WHAT THIS TASK INVOLVES:
Below are lines of data, and only some are wanted. Please repeat exactly those from the line that has "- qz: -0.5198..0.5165" through the line that has "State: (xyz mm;".

DATASET ENTRIES:
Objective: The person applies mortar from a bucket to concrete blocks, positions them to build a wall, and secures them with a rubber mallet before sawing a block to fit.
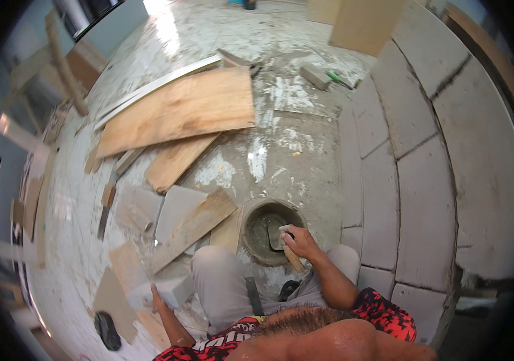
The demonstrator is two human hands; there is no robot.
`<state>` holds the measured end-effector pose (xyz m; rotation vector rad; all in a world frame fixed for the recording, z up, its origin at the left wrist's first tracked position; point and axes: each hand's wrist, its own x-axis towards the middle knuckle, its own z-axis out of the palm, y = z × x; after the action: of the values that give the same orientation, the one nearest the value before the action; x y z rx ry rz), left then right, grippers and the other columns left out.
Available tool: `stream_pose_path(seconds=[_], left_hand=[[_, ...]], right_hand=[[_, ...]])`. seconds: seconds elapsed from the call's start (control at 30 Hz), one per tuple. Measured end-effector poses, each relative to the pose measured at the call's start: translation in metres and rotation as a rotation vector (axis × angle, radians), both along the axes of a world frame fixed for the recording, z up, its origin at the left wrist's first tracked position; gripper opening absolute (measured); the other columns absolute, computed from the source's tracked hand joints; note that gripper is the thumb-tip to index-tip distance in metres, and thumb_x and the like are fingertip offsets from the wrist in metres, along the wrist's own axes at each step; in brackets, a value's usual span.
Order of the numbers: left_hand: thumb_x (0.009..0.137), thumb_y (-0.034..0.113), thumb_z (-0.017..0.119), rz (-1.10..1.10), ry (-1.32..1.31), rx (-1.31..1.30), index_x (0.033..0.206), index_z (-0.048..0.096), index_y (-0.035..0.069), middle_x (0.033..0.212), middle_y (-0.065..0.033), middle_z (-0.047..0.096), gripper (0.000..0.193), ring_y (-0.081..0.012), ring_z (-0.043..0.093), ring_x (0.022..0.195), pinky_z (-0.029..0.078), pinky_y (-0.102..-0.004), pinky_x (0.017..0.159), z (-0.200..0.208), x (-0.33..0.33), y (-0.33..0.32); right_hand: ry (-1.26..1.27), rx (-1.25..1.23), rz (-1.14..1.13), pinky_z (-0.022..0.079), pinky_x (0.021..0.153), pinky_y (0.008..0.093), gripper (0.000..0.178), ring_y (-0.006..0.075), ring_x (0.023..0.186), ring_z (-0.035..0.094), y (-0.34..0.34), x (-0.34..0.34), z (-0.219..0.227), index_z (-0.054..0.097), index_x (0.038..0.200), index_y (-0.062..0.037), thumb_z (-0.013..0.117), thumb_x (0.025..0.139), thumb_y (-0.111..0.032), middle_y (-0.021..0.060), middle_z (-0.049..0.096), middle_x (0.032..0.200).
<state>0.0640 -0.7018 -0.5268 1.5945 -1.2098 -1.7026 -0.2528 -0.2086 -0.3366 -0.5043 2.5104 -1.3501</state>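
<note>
Between the knees (216, 260) and a little ahead: round dark bucket (247, 245) on floor, mouth up, rim caked grey. Contents: grey mix (260, 236), wet-looking, prob. mortar; depth n/c (can't judge from above). Trowel (275, 238) also inside, flat blade down in the mix.

R hand (302, 242) over near-R side of rim, fingers curled round the trowel's grip end; pinch detail n/c. Wood-coloured piece (294, 260) just below the hand; can't tell if it's part of the tool. Bucket pos. likely chosen for short reach, R forearm coming over R thigh.

L hand (162, 305) low at L, against near side of pale block (175, 291), one digit up along it. Can't tell if gripping or only resting; maybe steadying it. Block sits on/against scrap boards, outside L knee.

Further out: narrow plank (193, 230) slanting across grey slabs L of bucket; beyond, wide wooden board (178, 111) overlapping another. R side: block wall (428, 204), dark joints. Far ahead: loose grey block (315, 77) next to green-handled tool (336, 77), out of arm's reach, I'd guess.
</note>
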Motion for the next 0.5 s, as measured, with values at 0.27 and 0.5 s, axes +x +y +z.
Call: stream_pose_path(seconds=[0.27,0.5], left_hand=[[0.077,0.022,0.063,-0.188,-0.043,0.068,0.146,0.018,0.014,0.139,-0.0268,0.029,0.082,-0.0381,0.048,0.113,0.044,-0.0467,0.092,0.13,-0.047,0.04],[0.075,0.017,0.061,-0.35,-0.096,-0.027,0.145,0.018,0.01,0.138,-0.0268,0.031,0.082,-0.0387,0.046,0.114,0.042,-0.0472,0.094,0.4,-0.093,0.07]], right_hand=[[-0.117,-0.091,-0.247,0.05,0.074,0.0352,0.029,0.0258,0.08,0.064,0.001,0.018,0.021,0.061,0.109,-0.0009,0.054,0.087,-0.019,0.0149,0.066,0.09],[-0.662,-0.398,-0.471,0.053,0.062,0.0275,0.03,0.0125,0.072,0.062,-0.02,0.07,0.161,0.058,0.114,0.0,0.053,0.088,-0.014,0.0065,0.065,0.085]])
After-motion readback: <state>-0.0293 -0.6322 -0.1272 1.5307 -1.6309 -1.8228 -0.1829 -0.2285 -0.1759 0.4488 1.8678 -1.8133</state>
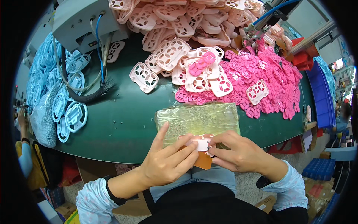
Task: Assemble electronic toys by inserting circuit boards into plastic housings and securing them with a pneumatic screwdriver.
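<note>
Low over the front edge of a tape-wrapped block (197, 117), my two hands meet at a pale pink plastic part (209, 136) with a white rectangular piece (202, 145) on it. My left hand (166, 160) is closed on the part from the left, thumb on the white piece and index finger pointing away. An orange-brown flat piece (203, 161) sticks out below the left fingers; how it is held is hidden. My right hand (238, 152) pinches at the right end of the part. Its fingertips hide whatever small item may be between them.
Pale pink openwork parts (173, 54) are heaped at the back. Bright pink openwork pieces (276, 82) pile up at right, beside a blue bin (321, 95). Light blue parts (76, 116) and a grey machine (87, 24) with cables stand left. A person's arm (24, 130) shows far left.
</note>
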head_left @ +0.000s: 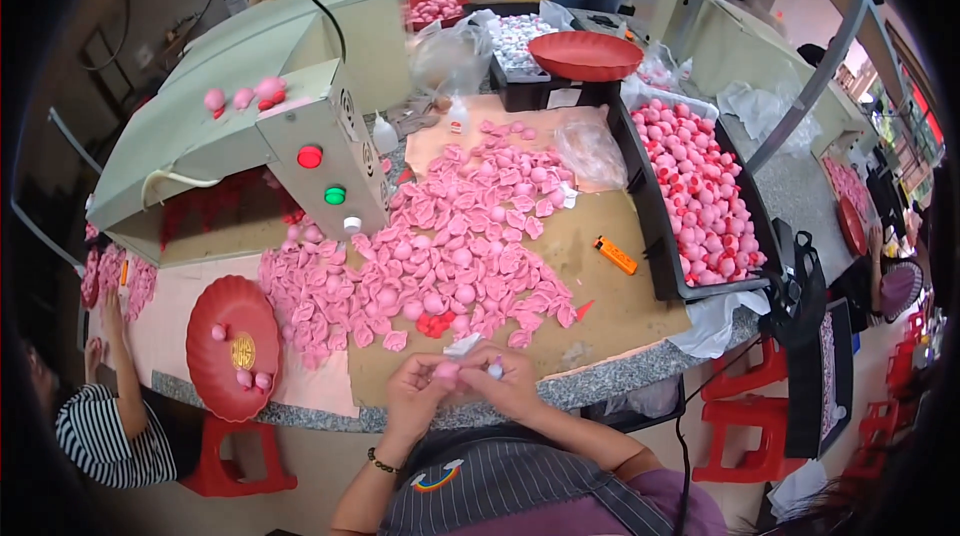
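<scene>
Single head-worn fisheye view | looking steeply down and forward from above | close over both hands [470, 381] at grey speckled stone worktop [620, 376] | edges curved, far room and other workers at rim

**Even indoor light, heavy fisheye bend**

The room is brightly and evenly lit from above, with soft, short shadows under the pale green metal machine housing [250, 66] at upper left. The glossy round red plastic plate [585, 54] at top centre carries a faint sheen. Straight edges curve toward the rim, and the corners fall to black. The centre is fairly sharp; the lower right edge smears and goes dim.
</scene>
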The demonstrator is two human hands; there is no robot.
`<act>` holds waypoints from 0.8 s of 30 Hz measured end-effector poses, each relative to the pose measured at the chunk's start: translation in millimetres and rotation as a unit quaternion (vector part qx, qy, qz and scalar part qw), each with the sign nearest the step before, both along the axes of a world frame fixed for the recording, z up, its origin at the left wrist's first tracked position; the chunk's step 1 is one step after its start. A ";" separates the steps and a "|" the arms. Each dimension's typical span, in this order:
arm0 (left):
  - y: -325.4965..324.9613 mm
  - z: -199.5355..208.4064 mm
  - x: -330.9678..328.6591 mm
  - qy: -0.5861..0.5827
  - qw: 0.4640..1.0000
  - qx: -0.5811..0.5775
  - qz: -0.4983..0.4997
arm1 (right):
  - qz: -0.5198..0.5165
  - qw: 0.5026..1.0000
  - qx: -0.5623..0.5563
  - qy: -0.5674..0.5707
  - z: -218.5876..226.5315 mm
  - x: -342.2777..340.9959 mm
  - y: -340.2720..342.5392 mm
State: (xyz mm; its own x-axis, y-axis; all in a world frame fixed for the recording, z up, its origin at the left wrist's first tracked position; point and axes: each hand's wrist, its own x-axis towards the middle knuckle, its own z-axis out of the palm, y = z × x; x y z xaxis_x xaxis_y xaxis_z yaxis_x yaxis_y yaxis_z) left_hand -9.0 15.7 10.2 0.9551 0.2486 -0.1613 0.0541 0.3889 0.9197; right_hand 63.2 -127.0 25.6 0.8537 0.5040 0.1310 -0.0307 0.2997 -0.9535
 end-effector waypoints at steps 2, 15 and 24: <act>2.1 -1.0 0.6 0.012 1.000 -0.012 -0.025 | -0.034 0.998 -0.055 -0.002 10.9 -5.0 2.6; 0.5 1.2 -7.1 -0.013 0.999 -0.037 -0.006 | -0.021 0.993 -0.088 -0.078 -1.9 -2.5 4.7; 0.0 -2.5 5.7 -0.021 0.998 -0.025 -0.048 | -0.053 0.970 -0.104 -0.214 -5.9 6.8 5.0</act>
State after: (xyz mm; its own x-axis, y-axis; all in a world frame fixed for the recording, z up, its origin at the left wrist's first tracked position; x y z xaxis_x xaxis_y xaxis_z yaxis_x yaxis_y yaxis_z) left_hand -3.3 15.7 7.7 0.9803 0.1476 -0.1313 0.0561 0.4291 0.9015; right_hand 70.0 -122.0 19.7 0.7913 0.4703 0.3907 0.4025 0.0802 -0.9119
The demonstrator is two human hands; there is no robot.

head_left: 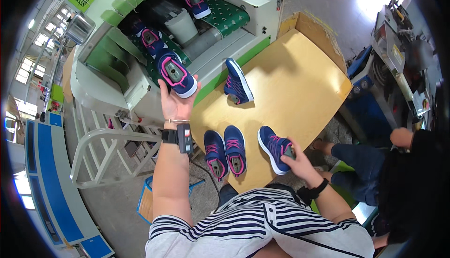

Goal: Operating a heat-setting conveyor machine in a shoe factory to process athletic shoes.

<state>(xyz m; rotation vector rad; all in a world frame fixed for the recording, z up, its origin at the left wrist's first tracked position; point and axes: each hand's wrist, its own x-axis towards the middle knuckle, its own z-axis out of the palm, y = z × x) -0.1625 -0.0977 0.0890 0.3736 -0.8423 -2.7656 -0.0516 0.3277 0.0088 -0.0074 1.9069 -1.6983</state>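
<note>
At the machine's opening, my left hand cups the white-soled heel of a navy sneaker with pink trim, thumb on one side and fingers on the other. A dark insert shows inside that shoe. Over the near right of the table, my right hand grips another navy sneaker by its heel end, its white sole turned to the left. Left of it, two navy sneakers, one left and one right, stand side by side with pink laces. Farther back, a single sneaker lies on its side.
A tan tabletop adjoins the green-and-white machine. Inside, further sneakers ride on green perforated belts. Left of the table stands a white tubular rail. A person is close by on the right, near dark equipment.
</note>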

EXERCISE RESPONSE:
  - qz: -0.5198..0.5165
  - qw: 0.5026..1.0000
  - qx: -0.5623..0.5563
  - qy: -0.5674..0.5707
  - z: -218.5876..226.5315 mm
  - x: -342.2777..340.9959 mm
  - y: -340.2720..342.5392 mm
State: (xyz mm; its own x-axis, y-axis; all in a world frame fixed for the recording, z up, its origin at the left wrist's first tracked position; point and axes: each hand's wrist, its own x-axis towards the middle knuckle, its own z-axis out of the palm, y = z × x; x y z xaxis_x xaxis_y xaxis_z yaxis_x yaxis_y yaxis_z) left_hand -9.0 15.7 10.2 0.9551 0.2486 -0.1613 0.0541 0.3889 0.9197; right_hand 63.2 -127.0 25.6 0.8537 0.5040 0.1310 -0.0307 0.2997 -0.9535

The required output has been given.